You also need to consider that cloture votes (an agreement to end debate and go to a vote on a bill or specific debated issue in a bill, requires a super-majority of 60%. Back when the Democrats used this to block a handful of Bush's most activist of right-wing judge appointees, they were criticised as being undemocratic. Now that Republicans have have used the tactic to effectively shut down any attempts by Democrats to right wrongs from the last 7 years, the Democrats are called inept or in collusion.
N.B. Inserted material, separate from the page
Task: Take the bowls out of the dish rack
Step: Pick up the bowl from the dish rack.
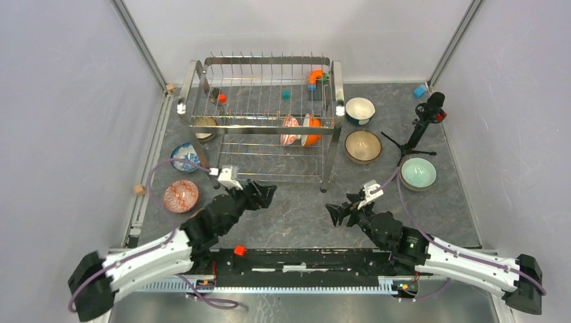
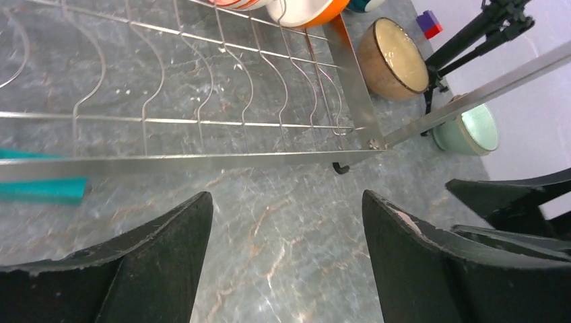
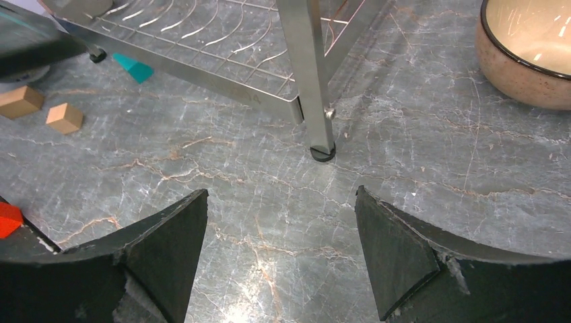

A fine example of this tactic is : Roll Call Vote #340 [senate.gov] on September 19, 2007. It was a cloture to vote on Senator Specter's Amendment #2022 [loc.gov] to The Defense Authorization Act for Fiscal Year 2008 - the purpose of which was to restore habeas corpus for those detained by the United States. The voted count was 56-Yea -- 43 Nay -- 12 NoVote. The Party affiliation of the vote was:
Yea - 49 D - 6R - 1 I (Sanders)
Nay - 42 R - 0D - 1 I (Lieberman)
Habeas corpus is a Natural Right, which the Constitution states can only be suspended in times of domestic invasion or public insurrection. To assert that a sneak attack by 20 detemine F**ks, which to this Nation's great misfortune, coincided with an administration so arrogant, ignorant and derelict, it failed at its primary duty to defend America constitutes an "invasion", is to chase after a well dressed bunny down into a dark hole in the ground. This should not be a partisan issue, and REAL conservatives understand this clearly. Read Kenneth Starr's written opinion to The Senate [liberatedtext.org].
My question to you is: did you actually look last time or did you just accept what you were told?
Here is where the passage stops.